_Given entries_:
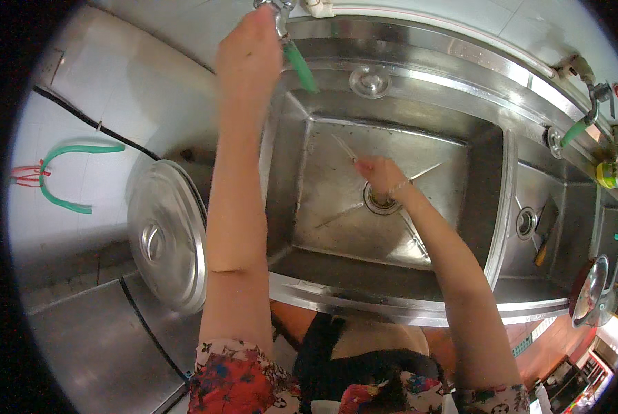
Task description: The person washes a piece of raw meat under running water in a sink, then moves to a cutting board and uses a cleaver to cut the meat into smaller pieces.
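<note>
My left hand is up at the wall faucet, gripping its top, with the fingers partly hidden behind the hand. A green hose hangs from the spout over the sink's back left corner. Low inside the large stainless steel sink, my right hand holds a slender, pale implement pointing up and left. Its exact kind is too blurred to tell. The drain lies under this hand and is partly covered by it.
A round metal lid leans at the left. On the back ledge sits a drain strainer. The right-hand basin holds a cleaver-like tool. A pan with a glass lid stands at the far right.
</note>
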`<state>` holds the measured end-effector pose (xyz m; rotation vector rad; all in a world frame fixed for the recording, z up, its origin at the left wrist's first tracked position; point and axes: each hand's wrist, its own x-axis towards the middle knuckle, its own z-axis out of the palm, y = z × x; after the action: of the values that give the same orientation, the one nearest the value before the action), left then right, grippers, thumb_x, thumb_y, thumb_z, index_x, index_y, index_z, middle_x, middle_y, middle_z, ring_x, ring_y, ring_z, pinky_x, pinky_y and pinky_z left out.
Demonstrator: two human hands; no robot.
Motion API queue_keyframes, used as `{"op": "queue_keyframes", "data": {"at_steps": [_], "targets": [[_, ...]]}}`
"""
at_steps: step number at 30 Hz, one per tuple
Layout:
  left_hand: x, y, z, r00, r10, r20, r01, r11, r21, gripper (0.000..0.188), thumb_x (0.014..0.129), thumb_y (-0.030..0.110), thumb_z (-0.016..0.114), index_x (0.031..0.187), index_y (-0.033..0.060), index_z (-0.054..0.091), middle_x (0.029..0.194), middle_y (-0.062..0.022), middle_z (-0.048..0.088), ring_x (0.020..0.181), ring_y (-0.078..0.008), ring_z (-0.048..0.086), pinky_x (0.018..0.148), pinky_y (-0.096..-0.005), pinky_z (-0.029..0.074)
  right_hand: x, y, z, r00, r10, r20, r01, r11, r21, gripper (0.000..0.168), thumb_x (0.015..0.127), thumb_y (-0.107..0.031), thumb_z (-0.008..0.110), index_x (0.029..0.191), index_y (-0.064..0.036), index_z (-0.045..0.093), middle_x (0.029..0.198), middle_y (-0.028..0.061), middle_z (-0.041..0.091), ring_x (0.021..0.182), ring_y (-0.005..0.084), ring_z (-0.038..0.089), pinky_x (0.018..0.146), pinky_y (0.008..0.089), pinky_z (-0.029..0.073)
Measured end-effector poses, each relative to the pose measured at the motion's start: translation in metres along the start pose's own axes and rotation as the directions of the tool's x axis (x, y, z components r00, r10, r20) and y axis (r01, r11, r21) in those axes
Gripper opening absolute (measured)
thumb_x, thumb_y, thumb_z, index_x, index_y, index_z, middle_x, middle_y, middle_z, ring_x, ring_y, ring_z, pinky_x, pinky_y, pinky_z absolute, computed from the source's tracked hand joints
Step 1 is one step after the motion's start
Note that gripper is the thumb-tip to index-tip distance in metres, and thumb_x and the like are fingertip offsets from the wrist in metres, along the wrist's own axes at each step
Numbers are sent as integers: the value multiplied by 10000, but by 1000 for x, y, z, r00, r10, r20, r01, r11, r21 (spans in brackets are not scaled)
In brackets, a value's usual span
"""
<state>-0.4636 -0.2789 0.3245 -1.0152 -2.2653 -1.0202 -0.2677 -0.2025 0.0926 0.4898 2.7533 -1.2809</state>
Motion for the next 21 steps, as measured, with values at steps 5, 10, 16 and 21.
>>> {"op": "queue_keyframes", "data": {"at_steps": [5, 10, 16, 21], "targets": [[13, 21, 16, 972, 62, 227, 51, 887, -458, 311, 877, 311, 438, 753, 39, 527, 640, -35, 492, 589, -124, 457, 553, -258, 360, 69, -52, -14, 921, 326, 216, -318, 303, 898, 223, 839, -213, 544, 962, -29, 567, 817, 59, 610, 660, 184, 605, 565, 304, 534], [-88, -14, 48, 601, -102, 792, 790, 224, -571, 231, 853, 266, 536, 777, 49, 526, 696, -15, 497, 642, -126, 490, 598, -254, 398, 116, -81, -14, 814, 501, 295, -381, 77, 921, 109, 848, -139, 502, 906, -63, 554, 782, 57, 569, 617, 165, 565, 559, 280, 518], [-137, -55, 126, 453, -380, 806, 697, -412, -586, 171, 852, 170, 555, 873, 0, 553, 840, -70, 547, 792, -188, 529, 755, -314, 466, 121, -73, 18, 844, 521, 128, -274, 213, 938, 137, 820, -173, 537, 882, -58, 578, 822, 71, 579, 696, 194, 570, 619, 307, 508], [-145, -52, 133, 508, -203, 837, 735, 608, -299, 148, 833, 177, 564, 850, 34, 598, 855, -44, 601, 790, -217, 554, 750, -286, 444, 110, -63, 52, 908, 411, 85, -249, 365, 897, 164, 797, -201, 566, 861, -54, 597, 856, 82, 588, 762, 218, 574, 669, 329, 500]]}}
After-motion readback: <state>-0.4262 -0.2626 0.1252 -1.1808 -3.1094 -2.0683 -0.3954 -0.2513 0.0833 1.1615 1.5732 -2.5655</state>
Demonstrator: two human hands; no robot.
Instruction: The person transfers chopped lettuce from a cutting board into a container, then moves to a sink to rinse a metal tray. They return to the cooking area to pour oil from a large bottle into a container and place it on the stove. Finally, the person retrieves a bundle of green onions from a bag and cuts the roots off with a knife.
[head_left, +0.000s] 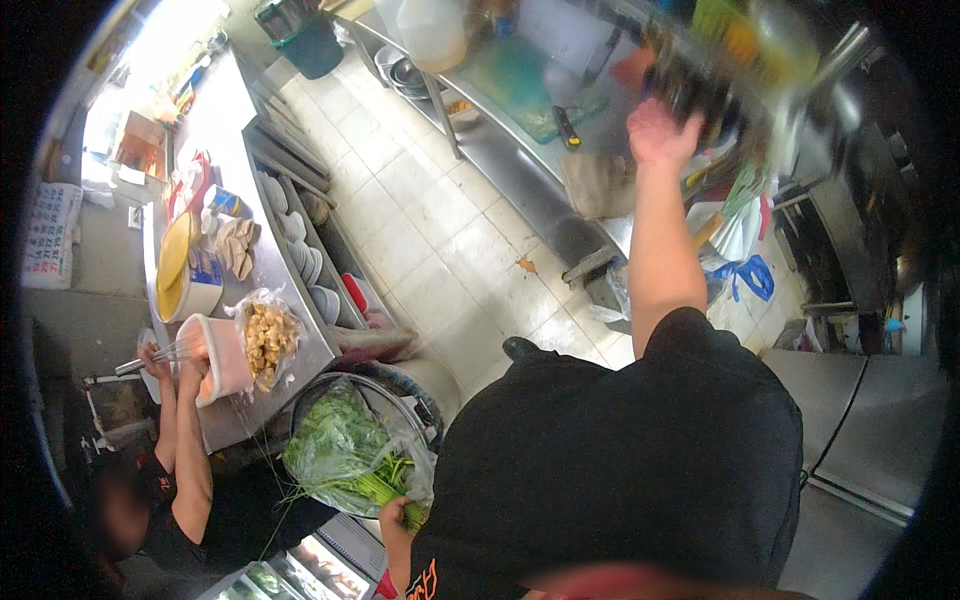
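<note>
My left hand (396, 514) is closed around the lower stems of a bunch of leafy greens (382, 487). The leaves lie in a clear plastic bag (326, 450) on top of a round bin (367, 381). My right hand (665, 133) reaches out over the far steel table, its palm showing and the thumb apart. Its fingers are blurred against dark utensils, so whether it grips one cannot be told. Left of it, a knife with a black and yellow handle (566, 127) lies beside a green cutting board (514, 82). A brown cloth (598, 184) hangs at the table edge.
At the left, a co-worker holds a whisk (161, 354) over a white tub (204, 352) on a steel counter (300, 360). A bag of brownish pieces (268, 337) and a yellow-lidded bucket (191, 289) stand nearby. Plates (304, 259) fill the shelf below. A steel refrigerator (855, 420) stands right.
</note>
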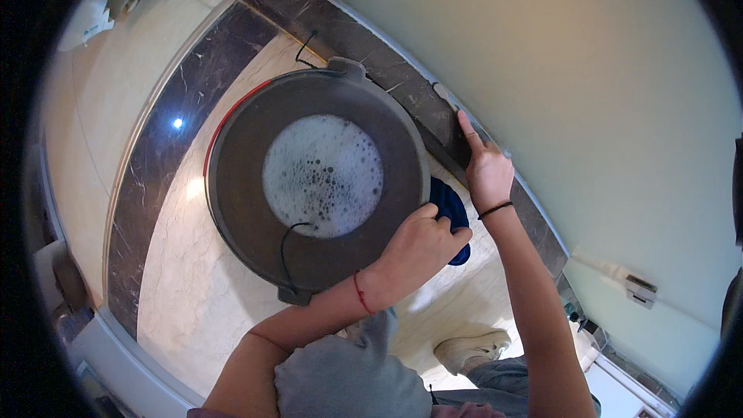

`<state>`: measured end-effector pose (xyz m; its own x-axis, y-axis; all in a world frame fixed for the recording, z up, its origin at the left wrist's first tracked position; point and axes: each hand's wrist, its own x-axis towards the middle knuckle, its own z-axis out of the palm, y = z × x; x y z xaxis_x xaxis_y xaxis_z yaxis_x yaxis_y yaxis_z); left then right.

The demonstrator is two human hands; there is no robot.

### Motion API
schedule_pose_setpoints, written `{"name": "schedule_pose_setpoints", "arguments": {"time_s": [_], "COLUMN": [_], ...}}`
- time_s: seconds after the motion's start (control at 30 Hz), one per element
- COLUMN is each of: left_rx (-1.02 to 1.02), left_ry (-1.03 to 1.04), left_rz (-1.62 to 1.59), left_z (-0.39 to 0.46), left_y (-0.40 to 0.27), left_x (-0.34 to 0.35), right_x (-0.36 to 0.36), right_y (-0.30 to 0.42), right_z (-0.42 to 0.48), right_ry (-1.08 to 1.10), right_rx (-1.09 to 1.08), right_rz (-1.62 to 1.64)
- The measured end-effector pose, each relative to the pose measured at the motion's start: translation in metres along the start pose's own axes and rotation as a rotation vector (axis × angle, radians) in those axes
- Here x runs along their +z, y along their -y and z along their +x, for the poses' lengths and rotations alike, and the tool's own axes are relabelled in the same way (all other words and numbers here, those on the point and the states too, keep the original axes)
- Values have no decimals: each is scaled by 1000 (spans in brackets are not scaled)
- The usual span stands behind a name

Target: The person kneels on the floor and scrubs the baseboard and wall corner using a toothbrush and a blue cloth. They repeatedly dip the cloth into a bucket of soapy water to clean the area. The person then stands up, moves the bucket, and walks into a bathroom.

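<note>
My left hand (pixel 421 252), with a red string at the wrist, is curled at the right rim of a large dark round tub (pixel 238 186). White foamy liquid (pixel 322 180) lies in the bottom of the tub. A dark blue item (pixel 450 203), perhaps cloth, shows around my left fingers; whether they grip it or the rim is not clear. My right hand (pixel 490 171), wearing a black band, holds a slim pale tool (pixel 446 94) along the top edge of the dark marble skirting (pixel 395 75). Its index finger points along the tool, whose far end touches the skirting's edge.
A pale green wall (pixel 580 98) rises above the skirting. The floor is cream marble (pixel 180 284) with a dark curved border (pixel 168 110). A beige shoe (pixel 470 348) stands below my arms. A small metal fitting (pixel 640 290) sits on the wall. Black cords (pixel 284 249) hang at the tub's handles.
</note>
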<state>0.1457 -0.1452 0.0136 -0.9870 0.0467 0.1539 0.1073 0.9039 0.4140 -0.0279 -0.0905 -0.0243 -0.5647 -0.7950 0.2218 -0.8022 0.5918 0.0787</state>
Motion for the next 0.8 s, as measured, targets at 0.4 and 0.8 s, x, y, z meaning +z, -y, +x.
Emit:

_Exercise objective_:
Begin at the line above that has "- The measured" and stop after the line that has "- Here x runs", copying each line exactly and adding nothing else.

_Result for this task_:
- The measured end-effector pose, each relative to the pose measured at the motion's start: translation in metres along the start pose's own axes and rotation as a rotation vector (axis × angle, radians) in those axes
- Here x runs along their +z, y along their -y and z along their +x, for the poses' lengths and rotations alike, and the tool's own axes are relabelled in the same way (all other words and numbers here, those on the point and the states too, keep the original axes)

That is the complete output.